Your answer should be the lines below from the one holding "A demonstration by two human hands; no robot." through the one holding "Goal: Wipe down", copied exactly and with nothing else.
##########
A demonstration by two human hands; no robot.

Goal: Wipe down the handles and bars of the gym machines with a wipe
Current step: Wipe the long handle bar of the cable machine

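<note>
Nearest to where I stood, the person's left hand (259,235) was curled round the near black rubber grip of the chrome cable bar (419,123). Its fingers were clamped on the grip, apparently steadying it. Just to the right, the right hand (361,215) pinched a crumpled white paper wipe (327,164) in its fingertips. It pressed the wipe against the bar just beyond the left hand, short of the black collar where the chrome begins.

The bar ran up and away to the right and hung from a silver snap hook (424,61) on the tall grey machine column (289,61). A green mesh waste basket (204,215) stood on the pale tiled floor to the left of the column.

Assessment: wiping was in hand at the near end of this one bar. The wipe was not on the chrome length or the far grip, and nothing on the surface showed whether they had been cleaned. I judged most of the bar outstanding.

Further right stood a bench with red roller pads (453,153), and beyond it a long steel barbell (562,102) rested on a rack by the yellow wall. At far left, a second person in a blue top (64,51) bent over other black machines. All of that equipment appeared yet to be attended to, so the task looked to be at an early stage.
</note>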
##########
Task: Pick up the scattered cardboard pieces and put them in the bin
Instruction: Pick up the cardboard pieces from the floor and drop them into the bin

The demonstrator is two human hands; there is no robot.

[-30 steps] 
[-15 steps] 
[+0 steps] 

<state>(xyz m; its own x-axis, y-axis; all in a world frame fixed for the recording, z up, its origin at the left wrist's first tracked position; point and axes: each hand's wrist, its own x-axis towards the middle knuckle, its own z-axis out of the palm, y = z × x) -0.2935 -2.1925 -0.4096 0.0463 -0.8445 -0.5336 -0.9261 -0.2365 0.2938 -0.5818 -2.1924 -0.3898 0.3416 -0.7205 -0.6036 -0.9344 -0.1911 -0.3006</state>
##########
*FINAL ANSWER*
A demonstration by two human hands; no robot.

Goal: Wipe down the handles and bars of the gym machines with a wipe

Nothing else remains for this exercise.